I cannot comment on this. Only time will tell.
Do you wish to switch over to any other party?
I started my political career with Congress and it will end with the Congress.
Unfazed by controversies
Not one to pull his punches, Mohapatra remains unfazed by the numerous controversies he has courted over the years.
After completing his graduation in history and political science from BJB College, he entered the political arena in 1984. He has been the president of the state’s National Students’ Union of India and the State Youth Congress.
Mohapatra was elected to the state Assembly from Brahmagiri constituency as Indian National Congress candidate in 1995 and continued till 2009.

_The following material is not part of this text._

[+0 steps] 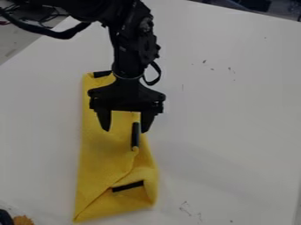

He has been a member of various committees such as public accounts, public undertakings, library, cooperatives, members’ amenities, subject committee on water resources and on agriulture, house committee on tourism, cyclone/flood, medical college, Jagannath temple administration, and others. He was also part of the house committee to look into the irregularities in printing and publication of Haribansh Puran by Utkal University in 1995.
He held the position of vice-president of Orissa Pradesh Congress Committee (OPCC) from 2004 to 2009. At present, he is a working president of the OPCC and is also in the race for heading the party in the state.
Mohapatra spends most of his time visiting places and is an avid pet lover.
What would you have been Had you not been a politician?
Honestly, I have not given much thought to that since I have been associated with politics ever since I completed my matriculation. I am the third among six siblings and everyone else is into central government jobs or business. They are miles away from politics. When I decided to step into politics, there was stiff opposition from my family members. Now, being in the political sphere for nearly 20 years, I have had no time to contemplate whether this has been the right or wrong decision. My family has accepted my choices. If not a politician, perhaps even I would have opted for a government job.